I am new to the Clojure world. After years of developing finance
applications in R, I am trying to convert a relatively big R/Finance
project into Clojure/Incanter. Some things are going very smoothly. I can
see how the number of LOC is drastically reduced and the code is clean and
concise.
However, in the core area of dealing with financial time series I am having
difficulties. Here are some thoughts:
1) In R one works with matrices and data frames, analogous to Incanter's
matrices and datasets. In R you can do calculations with both types, in
Incanter only with matrices, but not with datasets. Both data frames and
datasets allow for heterogeneous data, both matrices do not.
2) In R a matrix can have both column and row names, in Incanter it can
have neither.
3) From 1) and 2) it seems to me that in Incanter every time you want to do
calculations you lose the naming of your data. This gives me a feeling of
insecurity as I have to think about the ordering of the rows (which is
usually not a problem) and of the columns (which is a big problem).
4) Finance people work primarily with time series. They tend to work with
data frames or matrices in which each column is a time series. The R data
frame structure fits nicely with this since a data frame is a list of its
columns (loosely speaking). Although I don't know what is going on in the
innards of Incanter, it seems to be focused on rows. I wonder if that has a
performance penalty when one is working with columns. One could think of
representing time series as rows in datasets, but that would lead to a loss
of naming, as datasets don't have row names. Or one could work with columns
in datasets and rows in matrices, which would require systematically
transposing the data, which is expensive.
5) I understand that working with Clojure one loses the possibility of
writing code like
A[i, j] = something
where A is a matrix. Here i and j may be numbers or vectors. Actually in R
a new matrix A is created when executes a command like this, so it is not
the performance that is the issue. It is rather the convenience. Would it
be possible to have a function in Clojure/Incanter that when called in the
following way
(def B (foo A i j z))
would create a matrix B with the same dimensions and entries as A except
that the subset of rows and columns defined by i and j would be replaced by
z? (Here i and j could be vectors like [3 5 12] or just ints like 4)
6) To complement the functionality in 5) one would like to be able to apply
a function to the columns or rows or a matrix, *with the parameters varying
with the column*. Sometimes in R the functionality is already embedded in
the function. For example, the function pmin (parallel min), So , if I have
a matrix
mat
[,1] [,2] [,3]
[1,] 1 4 7
[2,] 2 5 8
[3,] 3 6 9
I can call pmin and get the following:
pmin(mat, c(3, 4, 5))
[,1] [,2] [,3]
[1,] 1 3 3
[2,] 2 4 4
[3,] 3 5 5
(This uses R's "recycling," which is not how Incanter deals with vectors of
different lengths)
If a function does not have that functionality, one can write
t(apply(mat, 1, function(x, z) {x + z}, c(0, 1, 2)))
[,1] [,2] [,3]
[1,] 1 5 9
[2,] 2 6 10
[3,] 3 7 11
In any case, just the ability to apply a function to a give or all the
columns or rows of a matrix would be a big help.
I wrote the functions
(defn matrix-map-col
"Applies a function on each element of a column of a matrix."

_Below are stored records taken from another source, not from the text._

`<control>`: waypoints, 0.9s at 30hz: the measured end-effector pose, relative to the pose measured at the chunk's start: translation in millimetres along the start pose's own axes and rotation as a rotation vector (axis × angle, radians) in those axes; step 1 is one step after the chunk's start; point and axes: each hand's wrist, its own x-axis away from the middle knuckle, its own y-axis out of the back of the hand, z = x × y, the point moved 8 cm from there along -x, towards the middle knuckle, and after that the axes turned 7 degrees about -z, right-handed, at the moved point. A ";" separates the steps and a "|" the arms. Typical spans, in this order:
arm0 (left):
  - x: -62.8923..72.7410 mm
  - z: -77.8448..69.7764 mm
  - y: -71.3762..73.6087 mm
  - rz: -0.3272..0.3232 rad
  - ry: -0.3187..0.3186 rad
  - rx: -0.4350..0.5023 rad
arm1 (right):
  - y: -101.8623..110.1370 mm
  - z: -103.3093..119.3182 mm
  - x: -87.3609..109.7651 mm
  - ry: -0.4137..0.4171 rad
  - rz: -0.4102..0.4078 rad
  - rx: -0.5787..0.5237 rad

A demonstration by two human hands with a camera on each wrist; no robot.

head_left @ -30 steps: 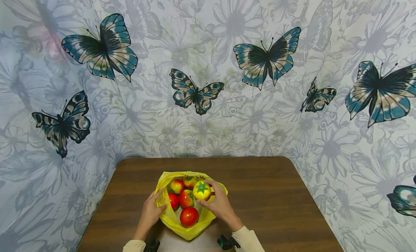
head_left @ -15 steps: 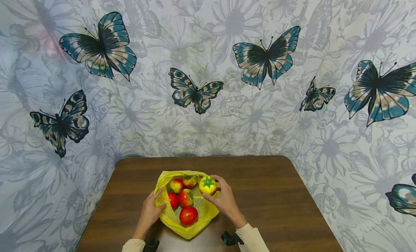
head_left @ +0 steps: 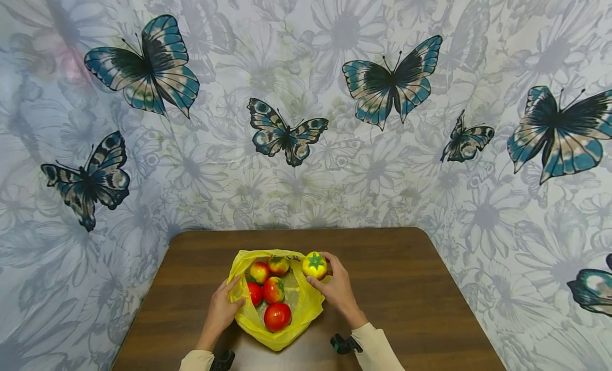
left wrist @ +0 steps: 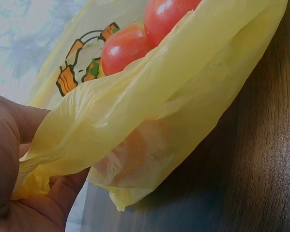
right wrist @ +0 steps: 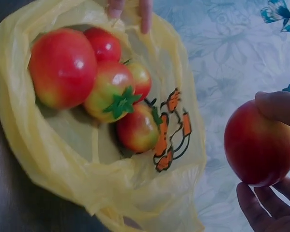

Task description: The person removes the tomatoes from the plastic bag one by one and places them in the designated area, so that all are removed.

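Tomato (head_left: 314, 265), bright yellow around a flat green star at the stalk end, sits in the right hand's (head_left: 339, 286) grip in the head view, with the thumb on its near side and fingers on its far side. It is at the far right edge of the yellow bag (head_left: 306, 315), with the mouth of the bag to its left and towards the person. The right hand is the nearer one; the left hand (head_left: 222, 307) is across the opening, its grip on the left rim. Roundish, the tomato has no strong long axis, and its star faces the camera. Five more tomatoes (head_left: 278, 317), red or red and yellow, lie inside the bag, which rests on the brown surface (head_left: 397, 286).

From the left wrist, the thin film runs between the left thumb and fingers, bunched there. Two red tomatoes show above the fold, near a printed figure (left wrist: 67, 79) in orange and black; the held tomato is out of sight.

From the right wrist, the held tomato turns a glossy, deep red side to the camera, slightly taller than wide, clasped between digits above and below. It is clear of the bag here and appears to be raised off the surface.
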 end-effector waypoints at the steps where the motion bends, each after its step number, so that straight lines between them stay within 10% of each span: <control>1: -0.3 0.0 0.2 -0.001 -0.002 0.000 | 0.2 -1.3 -0.8 -0.003 -0.004 0.001; 27: 0.4 1.1 3.1 0.000 0.005 -0.012 | 16.4 -62.7 -20.3 -0.146 -0.073 0.007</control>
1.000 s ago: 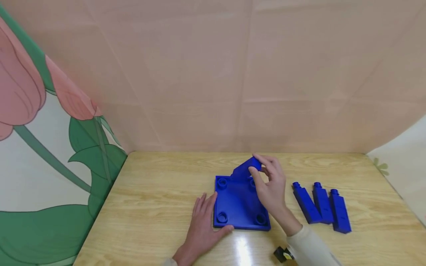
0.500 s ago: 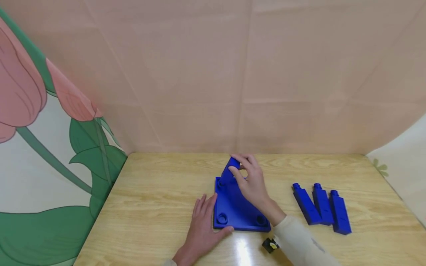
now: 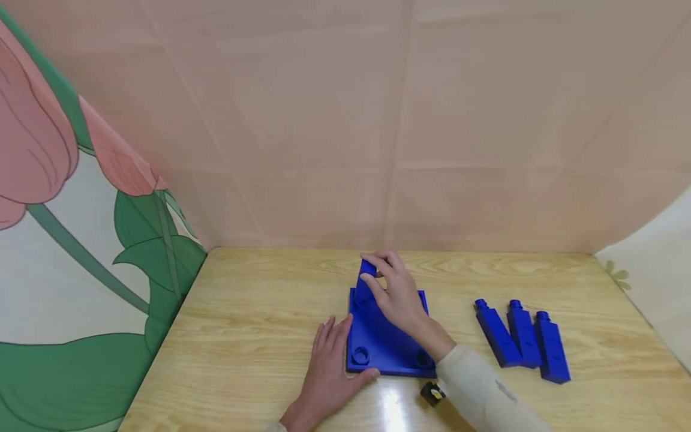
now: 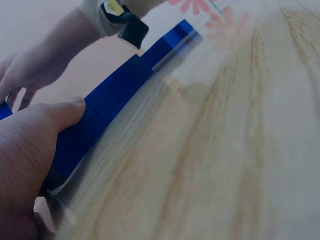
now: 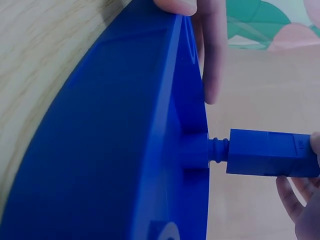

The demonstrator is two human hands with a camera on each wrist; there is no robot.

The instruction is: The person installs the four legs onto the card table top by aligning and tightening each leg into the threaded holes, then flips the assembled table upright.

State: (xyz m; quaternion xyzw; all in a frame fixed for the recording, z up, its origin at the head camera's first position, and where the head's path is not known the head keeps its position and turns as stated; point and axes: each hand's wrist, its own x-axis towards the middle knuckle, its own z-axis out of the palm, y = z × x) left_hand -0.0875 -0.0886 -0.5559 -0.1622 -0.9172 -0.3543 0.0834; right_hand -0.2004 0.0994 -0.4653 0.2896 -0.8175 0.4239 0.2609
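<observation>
A: And the blue post (image 3: 364, 289) has swung across! A second ago it leaned over by the middle of the far edge; now it's nearly upright at the far-left corner of the blue tray (image 3: 385, 345).

B: Its ridged neck (image 5: 219, 150) shows at the mouth of the socket (image 5: 195, 150): lined up, I'd judge, not pressed home.

A: The hands?

B: Right hand (image 3: 398, 295): fingers closed in a pinch on the post's upper end. Left hand (image 3: 333, 371): fingers extended, gripping nothing, resting along the tray's left edge, unmoved.

A: Further out, three spare posts (image 3: 522, 336) lie to the right on the wood-grain table (image 3: 243, 336).

B: Behind, a creased pink curtain (image 3: 302, 132); flowered cloth (image 3: 59, 288) left, pale cloth (image 3: 655, 258) right.
</observation>
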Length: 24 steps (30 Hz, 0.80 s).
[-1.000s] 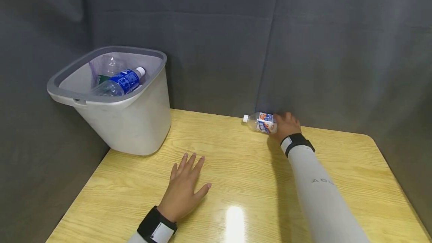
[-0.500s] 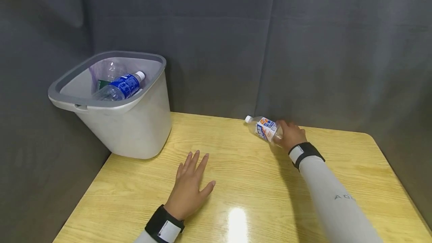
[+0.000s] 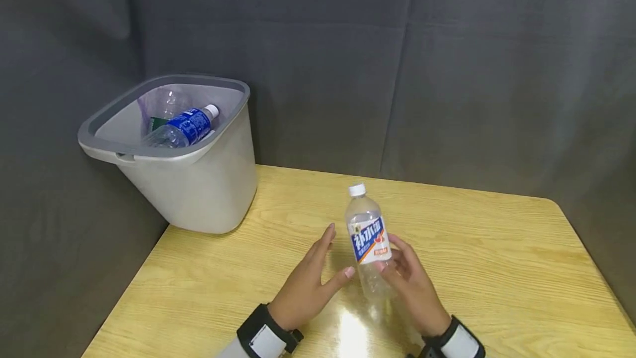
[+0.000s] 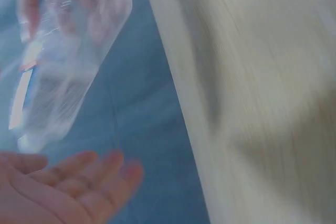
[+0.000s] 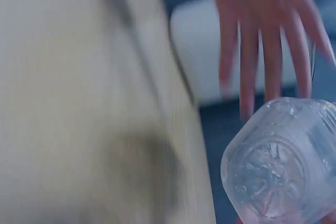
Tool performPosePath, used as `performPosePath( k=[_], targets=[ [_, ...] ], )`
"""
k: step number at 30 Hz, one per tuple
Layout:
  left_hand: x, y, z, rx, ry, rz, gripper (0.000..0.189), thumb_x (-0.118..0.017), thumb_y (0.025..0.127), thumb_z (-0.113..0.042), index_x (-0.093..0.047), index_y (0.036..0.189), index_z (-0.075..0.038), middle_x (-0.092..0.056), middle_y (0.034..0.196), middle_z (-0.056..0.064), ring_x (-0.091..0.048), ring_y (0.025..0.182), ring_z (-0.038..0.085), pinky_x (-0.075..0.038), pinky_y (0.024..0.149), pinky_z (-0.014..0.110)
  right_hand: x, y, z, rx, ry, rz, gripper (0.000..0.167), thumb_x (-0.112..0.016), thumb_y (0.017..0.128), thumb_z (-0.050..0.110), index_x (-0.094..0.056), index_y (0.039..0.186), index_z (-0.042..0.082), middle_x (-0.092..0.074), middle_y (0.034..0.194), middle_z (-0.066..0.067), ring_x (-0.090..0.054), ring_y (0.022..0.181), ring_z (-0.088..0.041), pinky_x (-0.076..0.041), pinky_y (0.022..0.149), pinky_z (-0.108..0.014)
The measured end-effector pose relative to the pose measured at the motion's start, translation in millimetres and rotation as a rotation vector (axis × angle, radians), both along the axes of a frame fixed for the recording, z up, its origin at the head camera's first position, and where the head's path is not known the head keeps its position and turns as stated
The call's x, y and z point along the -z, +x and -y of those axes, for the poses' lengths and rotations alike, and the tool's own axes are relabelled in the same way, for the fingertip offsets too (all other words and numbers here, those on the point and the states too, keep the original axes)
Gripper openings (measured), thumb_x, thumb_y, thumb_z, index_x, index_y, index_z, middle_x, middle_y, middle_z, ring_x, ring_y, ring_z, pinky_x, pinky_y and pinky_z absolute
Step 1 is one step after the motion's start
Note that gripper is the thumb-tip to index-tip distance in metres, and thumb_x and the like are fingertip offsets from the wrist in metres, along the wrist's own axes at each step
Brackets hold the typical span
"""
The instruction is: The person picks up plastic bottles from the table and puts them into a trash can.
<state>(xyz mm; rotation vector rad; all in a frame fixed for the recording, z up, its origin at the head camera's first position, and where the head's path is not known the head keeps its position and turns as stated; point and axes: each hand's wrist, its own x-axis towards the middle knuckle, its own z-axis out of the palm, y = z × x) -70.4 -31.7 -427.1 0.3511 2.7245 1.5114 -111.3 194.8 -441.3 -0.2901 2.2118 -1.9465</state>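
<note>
A clear plastic bottle [image 3: 370, 242] with a white cap and a white, blue and orange label stands nearly upright above the table, tilted a little left. My right hand [image 3: 412, 286] grips it at its lower right side, thumb in front. Just left of the bottle is my left hand [image 3: 310, 286], fingers straight and thumb spread, apart from it. In the left wrist view the bottle [image 4: 68, 61] hangs beyond the open left palm [image 4: 68, 190]. The right wrist view shows the bottle's ribbed base [image 5: 270, 177] close up, with the left hand's fingers [image 5: 270, 51] behind it.
At the back left of the wooden table [image 3: 497, 269] stands a grey bin [image 3: 213, 181]. Inside lie a blue-labelled bottle [image 3: 191, 126] and other clear plastic. A dark grey curtain [image 3: 323, 70] hangs behind the table.
My right hand has lifted the bottle from the table's back edge and brought it nearer, turning it from lying to nearly upright. My left hand has moved right, towards the bottle.
</note>
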Motion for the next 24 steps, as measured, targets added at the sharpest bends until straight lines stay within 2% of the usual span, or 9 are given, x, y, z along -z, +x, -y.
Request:
performPosePath(
  k=[2, 4, 7, 9, 14, 19, 22, 24],
  targets=[
    [0.2, 3.7, -7.1, 0.022, 0.11, 0.02, 0.084, -0.052, 0.101, -0.056, 0.002, 0.162, -0.036, -0.035, 0.162, 0.005, -0.052, 0.138, 0.026, -0.047, 0.111, 0.044, 0.7, 22.7, 10, -0.011, -0.047, -0.003, 0.061, -0.061, 0.1, 0.011, -0.035, 0.154, 0.019, -0.06, 0.128, -0.011, -0.062, 0.113, -0.015, -0.053, 0.093, -0.03],
    [0.2, 6.7, -12.9, 0.041, 0.2, 0.022, 0.084, -0.055, 0.101, -0.049, 0.002, 0.162, -0.038, -0.046, 0.153, 0.004, -0.061, 0.125, 0.02, -0.053, 0.103, 0.035, 2.8, 37.9, 18, -0.009, -0.066, 0.018, 0.061, -0.062, 0.099, 0.013, -0.036, 0.154, 0.023, -0.059, 0.132, -0.011, -0.06, 0.122, -0.024, -0.053, 0.099, -0.039],
    [-1.2, 9.0, -19.0, 0.049, 0.285, 0.039, 0.082, -0.059, 0.101, -0.044, -0.003, 0.161, -0.04, -0.053, 0.142, 0.002, -0.063, 0.116, 0.016, -0.054, 0.097, 0.029, 5.4, 49.8, 24, -0.013, -0.102, 0.062, 0.061, -0.061, 0.1, 0.015, -0.036, 0.154, 0.027, -0.055, 0.142, -0.011, -0.052, 0.134, -0.037, -0.049, 0.106, -0.05],
    [-1.8, 9.7, -21.2, 0.05, 0.313, 0.051, 0.082, -0.061, 0.1, -0.043, -0.005, 0.16, -0.041, -0.054, 0.139, 0.002, -0.063, 0.115, 0.015, -0.054, 0.096, 0.028, 7.4, 53.3, 26, -0.012, -0.125, 0.089, 0.06, -0.06, 0.1, 0.016, -0.037, 0.153, 0.03, -0.052, 0.146, -0.011, -0.049, 0.138, -0.038, -0.048, 0.109, -0.047],
    [-2.6, 11.0, -21.6, 0.038, 0.318, 0.052, 0.082, -0.063, 0.099, -0.042, -0.008, 0.159, -0.042, -0.055, 0.137, 0.001, -0.063, 0.115, 0.016, -0.053, 0.097, 0.029, 9.1, 54.3, 27, -0.027, -0.157, 0.105, 0.06, -0.059, 0.1, 0.014, -0.036, 0.153, 0.032, -0.05, 0.149, -0.011, -0.051, 0.138, -0.032, -0.048, 0.103, -0.023],
    [-5.6, 11.6, -16.8, 0.031, 0.281, 0.057, 0.084, -0.063, 0.098, -0.045, -0.007, 0.16, -0.041, -0.054, 0.138, 0.0, -0.061, 0.116, 0.015, -0.053, 0.097, 0.029, 6.9, 54.4, 28, -0.046, -0.161, 0.083, 0.06, -0.059, 0.101, 0.014, -0.036, 0.154, 0.03, -0.05, 0.149, -0.011, -0.054, 0.135, -0.022, -0.048, 0.102, -0.021],
    [-18.0, 11.3, -6.3, 0.01, 0.267, 0.044, 0.086, -0.067, 0.097, -0.042, -0.009, 0.161, -0.04, -0.053, 0.14, -0.002, -0.06, 0.117, 0.014, -0.051, 0.1, 0.03, 6.0, 54.0, 26, -0.056, -0.14, -0.031, 0.055, -0.052, 0.104, 0.01, -0.036, 0.155, 0.021, -0.053, 0.143, -0.013, -0.058, 0.127, -0.012, -0.051, 0.1, -0.022],
    [-35.4, 10.8, 5.6, -0.029, 0.242, -0.013, 0.088, -0.071, 0.095, -0.038, -0.013, 0.161, -0.037, -0.055, 0.139, -0.003, -0.06, 0.118, 0.014, -0.051, 0.101, 0.032, 5.7, 53.4, 23, -0.067, -0.132, -0.12, 0.05, -0.045, 0.107, 0.009, -0.035, 0.155, 0.012, -0.055, 0.137, -0.016, -0.061, 0.122, -0.01, -0.053, 0.099, -0.023]
  ],
)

[A foo j] (matrix-map foo ($ :all j A)))
(defn matrix-maps-cols
"Applies a sequence of functions to the elements of the columns of a
matrix.
The return value is a matrix with the same dimensions as the argument
matrix."
[A foos xs]
(trans (matrix (map #(matrix-map-col A %1 %2) foos xs))))
which would be part of the solution. One would still have to add the
ability to vary the parameters and return a matrix. Given my short
experience with Clojure I wonder if they could be made faster/better and
what would be the best way to implement the remaining functionality.
7) I wrote in R a class that extends R's matrices. It associates a Date
object to each row and provides many other capabilities. When I extract
data from an object I can see the date range and the series I am dealing
with, which is crucial for checking calculations. I understand Clojure is
not OO. How could I have similar capabilities. What kind of construct in
Clojure could I use? I thought about a map with the following keys:
:date - a Java date vector or just a vector of strings of the form
"20130415"
:data - One of the following two alternatives
a) A vector of maps, each one of which would have as a key the column name
(a string) and as value a time series
b) An Incanter dataset
Each alternative has advantages and disadvantages. Has anyone thought about
these issues? Any comments would be very welcome.
These are my thoughts for now. I will also post this on the Incanter group
(I hope that is not a problem).
FS
--
--
You received this message because you are subscribed to the Google
Groups "Clojure" group.
To post to this group, send email to [email protected]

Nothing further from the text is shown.